PQStat - Baza Wiedzy

Local Getis-Ord’s G statistic

Getis and Ord's $G_i$ statistic (Getis and Ord 1992, Ord and Getis 1995) allows the detection of a local concentration of high and low values in neighboring objects and studies the statistical significance of that dependence. Getis and Ord have also defined a $G^*_i$ statistics, very similar to the $G_i$ statistics. The only difference between them is that in the case of the former the object for which the study is made also takes part in the analysis. In a weight matrix, then, the so-called potential is defined for that object, i.e. the neighborhood with itself (values on the axis are greater than 0).

Getis-Ord’s G coefficient

The local form of Getis and Ord's $G$ coefficient for the $i$ observation is defined with the formula:

$\begin{displaymath} G_i=\frac{\sum_{j=1}^nw_{ij}x_j}{\sum_{j=1}^nx_j}, \quad \textrm{where: $i\neq j$.} \end{displaymath}$

The $G^*_i$ coefficient is defined with the same formula but the computations are also made for the studied object, that is the object for which the $i$ and the $j$ indexes are equal.

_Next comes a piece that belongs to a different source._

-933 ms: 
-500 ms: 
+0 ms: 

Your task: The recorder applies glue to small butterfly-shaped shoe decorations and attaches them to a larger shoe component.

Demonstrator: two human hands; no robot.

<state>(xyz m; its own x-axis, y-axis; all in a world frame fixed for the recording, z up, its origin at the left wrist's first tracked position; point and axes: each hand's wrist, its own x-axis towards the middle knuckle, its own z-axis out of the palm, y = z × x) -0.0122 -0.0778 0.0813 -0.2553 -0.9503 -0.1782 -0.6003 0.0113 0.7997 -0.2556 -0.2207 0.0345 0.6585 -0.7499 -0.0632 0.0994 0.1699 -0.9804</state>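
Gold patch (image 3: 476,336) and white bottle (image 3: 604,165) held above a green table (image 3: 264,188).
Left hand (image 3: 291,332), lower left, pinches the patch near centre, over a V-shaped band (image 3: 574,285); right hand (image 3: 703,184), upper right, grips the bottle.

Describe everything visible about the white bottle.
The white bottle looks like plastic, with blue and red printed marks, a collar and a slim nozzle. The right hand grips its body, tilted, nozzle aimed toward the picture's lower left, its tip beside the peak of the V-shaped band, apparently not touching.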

As the coefficient is based on a quotient of two sums of the values of the ( $x_j$ ) objects, in order to interpret the coefficient correctly it is important that the analyzed phenomenon is described with the use of positive numbers. The interpretation of Getis and Ord's local coefficient, similarly to local Moran's coefficient, depends, to a great degree, on the selected weight matrix (row standardization of the matrix is recommended). High values of the $G_i$ or $G^*_i$ coefficients point to a concentration of objects with high values of the analyzed phenomenon, whereas low values point to a clustering of objects with low values. When the values are close to the expected value then the spatial distribution of the studied value is random.

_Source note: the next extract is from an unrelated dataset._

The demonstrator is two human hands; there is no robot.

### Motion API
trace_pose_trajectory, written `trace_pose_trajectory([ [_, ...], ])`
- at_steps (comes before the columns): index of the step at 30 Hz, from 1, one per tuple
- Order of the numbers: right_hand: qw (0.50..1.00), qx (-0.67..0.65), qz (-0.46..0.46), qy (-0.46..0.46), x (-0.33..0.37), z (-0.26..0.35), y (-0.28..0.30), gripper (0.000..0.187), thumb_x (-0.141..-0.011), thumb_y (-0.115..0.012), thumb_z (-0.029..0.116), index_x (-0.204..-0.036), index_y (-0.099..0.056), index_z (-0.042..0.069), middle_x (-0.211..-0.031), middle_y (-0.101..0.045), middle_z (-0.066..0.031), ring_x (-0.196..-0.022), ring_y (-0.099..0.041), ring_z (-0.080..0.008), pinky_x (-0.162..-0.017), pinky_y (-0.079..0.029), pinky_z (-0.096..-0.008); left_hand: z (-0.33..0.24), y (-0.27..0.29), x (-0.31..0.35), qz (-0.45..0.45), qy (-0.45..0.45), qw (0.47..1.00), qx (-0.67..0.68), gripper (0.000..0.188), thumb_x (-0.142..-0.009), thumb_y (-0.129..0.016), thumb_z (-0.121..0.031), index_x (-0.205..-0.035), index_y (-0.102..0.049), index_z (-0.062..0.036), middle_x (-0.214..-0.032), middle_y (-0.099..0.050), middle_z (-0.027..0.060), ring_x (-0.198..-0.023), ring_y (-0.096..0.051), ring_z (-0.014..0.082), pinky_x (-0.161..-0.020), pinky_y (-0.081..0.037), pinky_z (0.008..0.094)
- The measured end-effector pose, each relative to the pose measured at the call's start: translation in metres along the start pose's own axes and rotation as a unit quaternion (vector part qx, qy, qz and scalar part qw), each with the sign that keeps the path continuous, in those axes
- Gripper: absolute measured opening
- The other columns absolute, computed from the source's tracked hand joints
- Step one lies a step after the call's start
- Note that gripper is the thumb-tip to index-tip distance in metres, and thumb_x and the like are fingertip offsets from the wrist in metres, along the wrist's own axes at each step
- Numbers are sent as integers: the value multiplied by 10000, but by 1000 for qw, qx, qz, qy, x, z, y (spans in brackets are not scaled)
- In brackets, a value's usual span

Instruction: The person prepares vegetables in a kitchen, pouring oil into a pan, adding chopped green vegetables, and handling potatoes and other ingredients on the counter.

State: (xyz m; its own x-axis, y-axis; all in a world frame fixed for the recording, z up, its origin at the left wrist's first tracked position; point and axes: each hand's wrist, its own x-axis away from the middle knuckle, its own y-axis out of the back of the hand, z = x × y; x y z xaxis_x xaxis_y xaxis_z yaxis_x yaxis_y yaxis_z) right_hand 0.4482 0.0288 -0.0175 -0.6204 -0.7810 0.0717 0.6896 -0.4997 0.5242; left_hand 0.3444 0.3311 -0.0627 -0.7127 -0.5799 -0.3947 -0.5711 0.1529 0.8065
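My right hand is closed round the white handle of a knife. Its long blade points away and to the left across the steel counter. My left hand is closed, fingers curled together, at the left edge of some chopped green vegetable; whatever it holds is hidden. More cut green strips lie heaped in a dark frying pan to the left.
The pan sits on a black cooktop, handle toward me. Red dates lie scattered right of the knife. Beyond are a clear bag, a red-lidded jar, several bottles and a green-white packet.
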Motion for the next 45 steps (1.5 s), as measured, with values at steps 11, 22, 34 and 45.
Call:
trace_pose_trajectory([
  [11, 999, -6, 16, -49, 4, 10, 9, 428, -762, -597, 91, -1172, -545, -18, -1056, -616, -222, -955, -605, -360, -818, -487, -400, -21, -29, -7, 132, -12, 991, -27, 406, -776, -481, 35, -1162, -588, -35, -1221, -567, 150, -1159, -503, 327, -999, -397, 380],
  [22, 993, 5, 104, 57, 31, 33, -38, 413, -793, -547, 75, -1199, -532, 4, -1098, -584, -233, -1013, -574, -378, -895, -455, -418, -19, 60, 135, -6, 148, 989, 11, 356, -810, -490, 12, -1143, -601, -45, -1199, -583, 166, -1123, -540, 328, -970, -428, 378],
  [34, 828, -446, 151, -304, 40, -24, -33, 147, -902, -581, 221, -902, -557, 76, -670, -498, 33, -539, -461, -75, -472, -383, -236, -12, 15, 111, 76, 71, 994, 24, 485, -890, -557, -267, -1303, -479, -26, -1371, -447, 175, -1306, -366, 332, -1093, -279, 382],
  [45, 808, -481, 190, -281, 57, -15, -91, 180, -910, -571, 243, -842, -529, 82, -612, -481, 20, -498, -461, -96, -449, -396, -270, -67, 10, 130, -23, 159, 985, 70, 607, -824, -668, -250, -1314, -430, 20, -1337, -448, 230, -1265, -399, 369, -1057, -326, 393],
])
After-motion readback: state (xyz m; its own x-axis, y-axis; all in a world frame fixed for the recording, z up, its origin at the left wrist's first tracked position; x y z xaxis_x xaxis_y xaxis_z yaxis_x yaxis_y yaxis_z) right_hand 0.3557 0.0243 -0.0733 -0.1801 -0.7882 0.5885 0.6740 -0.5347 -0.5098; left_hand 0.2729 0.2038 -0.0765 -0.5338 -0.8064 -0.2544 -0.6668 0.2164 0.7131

The expected value is defined with the formula:

$\begin{displaymath} E(G_i)=\frac{\sum_{j=1}^nw_{ij}}{n-1}, \quad \textrm{where: $i\neq j$}; \end{displaymath}$

$\begin{displaymath} E(G_i^*)=\frac{\sum_{j=1}^nw_{ij}}{n}. \end{displaymath}$

The significance of Getis and Ord's coefficient

By testing the statistical significance of the relationship among the neighboring objects the following hypotheses are studied:

$\begin{array}{clccl} \mathcal{H}_0: & G_i = E(G_i) & \quad & \mathcal{H}_0: & G_i^* = E(G_i^*)\\ \mathcal{H}_1: & G_i \ne E(G_i), & \quad & \mathcal{H}_1: & G_i^* \ne E(G_i^*). \end{array}$

The test statistic has the form presented below:

$\begin{displaymath} Z_i(G)=\frac{\sum_{j=1}^nw_{ij}x_j-\overline{x}(i)\sum_{j=1}^nw_{ij}}{s(i)\sqrt{\frac{(n-1)\sum_{j=1}^nw_{ij}^2-\left(\sum_{j=1}^nw_{ij}\right)^2}{n-2}}}, \quad \textrm{where: $i\neq j$}; \end{displaymath}$

$\begin{displaymath} Z_i(G*)=\frac{\sum_{j=1}^nw_{ij}x_j-\overline{x}^*\sum_{j=1}^nw_{ij}}{s^*\sqrt{\frac{n\sum_{j=1}^nw_{ij}^2-\left(\sum_{j=1}^nw_{ij}\right)^2}{n-1}}}. \end{displaymath}$

where:

$\overline{x}(i)$ i $\overline{x}^*$ – the mean of the variable $X$ ,

$s(i)^2$ i $s^{*2}$ – the variance of the $X$ variable.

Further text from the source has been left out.